- _What you should do_: Please set down the whole listing again, precisely.

- _Supplied data_:

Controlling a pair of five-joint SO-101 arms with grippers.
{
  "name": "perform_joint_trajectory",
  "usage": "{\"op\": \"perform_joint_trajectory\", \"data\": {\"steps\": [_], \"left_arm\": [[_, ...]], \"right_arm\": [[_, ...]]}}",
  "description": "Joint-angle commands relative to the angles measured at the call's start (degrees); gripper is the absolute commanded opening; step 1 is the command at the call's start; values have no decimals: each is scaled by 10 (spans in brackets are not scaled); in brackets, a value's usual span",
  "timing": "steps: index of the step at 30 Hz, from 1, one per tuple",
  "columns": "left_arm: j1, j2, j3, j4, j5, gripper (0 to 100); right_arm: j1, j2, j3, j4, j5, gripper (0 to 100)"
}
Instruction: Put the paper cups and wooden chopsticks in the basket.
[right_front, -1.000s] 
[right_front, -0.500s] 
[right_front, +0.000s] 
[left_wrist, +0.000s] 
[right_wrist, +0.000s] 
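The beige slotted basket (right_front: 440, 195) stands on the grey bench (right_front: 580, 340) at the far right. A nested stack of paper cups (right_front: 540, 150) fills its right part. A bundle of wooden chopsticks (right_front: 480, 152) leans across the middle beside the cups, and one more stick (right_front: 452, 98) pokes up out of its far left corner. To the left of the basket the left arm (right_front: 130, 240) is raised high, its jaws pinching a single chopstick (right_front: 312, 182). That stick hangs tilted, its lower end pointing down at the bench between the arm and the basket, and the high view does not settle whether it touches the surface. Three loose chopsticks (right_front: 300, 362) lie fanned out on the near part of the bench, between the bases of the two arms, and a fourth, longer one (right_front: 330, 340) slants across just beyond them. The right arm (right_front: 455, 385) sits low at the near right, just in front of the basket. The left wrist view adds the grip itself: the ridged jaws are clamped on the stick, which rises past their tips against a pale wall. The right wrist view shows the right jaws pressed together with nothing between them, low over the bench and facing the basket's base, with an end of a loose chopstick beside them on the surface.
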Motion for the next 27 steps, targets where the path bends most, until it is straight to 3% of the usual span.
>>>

- _Answer space_:
Controlling a pair of five-joint SO-101 arms with grippers.
{
  "name": "perform_joint_trajectory",
  "usage": "{\"op\": \"perform_joint_trajectory\", \"data\": {\"steps\": [_], \"left_arm\": [[_, ...]], \"right_arm\": [[_, ...]]}}",
  "description": "Joint-angle commands relative to the angles measured at the call's start (degrees); gripper is the absolute commanded opening; step 1 is the command at the call's start; values have no decimals: each is scaled by 10 (spans in brackets are not scaled); in brackets, a value's usual span",
  "timing": "steps: index of the step at 30 Hz, from 1, one per tuple",
  "columns": "left_arm: j1, j2, j3, j4, j5, gripper (0 to 100); right_arm: j1, j2, j3, j4, j5, gripper (0 to 100)"
}
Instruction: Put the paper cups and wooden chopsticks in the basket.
[right_front, -1.000s] 
[right_front, -0.500s] 
[right_front, +0.000s] 
[left_wrist, +0.000s] 
[right_wrist, +0.000s] 
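The beige slotted basket (right_front: 440, 195) stands on the grey bench (right_front: 580, 340) at the far right. A nested stack of paper cups (right_front: 540, 150) fills its right part. A bundle of wooden chopsticks (right_front: 480, 152) leans across the middle beside the cups, and one more stick (right_front: 452, 98) pokes up out of its far left corner. To the left of the basket the left arm (right_front: 130, 240) is raised high, its jaws pinching a single chopstick (right_front: 312, 182). That stick hangs tilted, its lower end pointing down at the bench between the arm and the basket, and the high view does not settle whether it touches the surface. Three loose chopsticks (right_front: 300, 362) lie fanned out on the near part of the bench, between the bases of the two arms, and a fourth, longer one (right_front: 330, 340) slants across just beyond them. The right arm (right_front: 455, 385) sits low at the near right, just in front of the basket. The left wrist view adds the grip itself: the ridged jaws are clamped on the stick, which rises past their tips against a pale wall. The right wrist view shows the right jaws pressed together with nothing between them, low over the bench and facing the basket's base, with an end of a loose chopstick beside them on the surface.
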Motion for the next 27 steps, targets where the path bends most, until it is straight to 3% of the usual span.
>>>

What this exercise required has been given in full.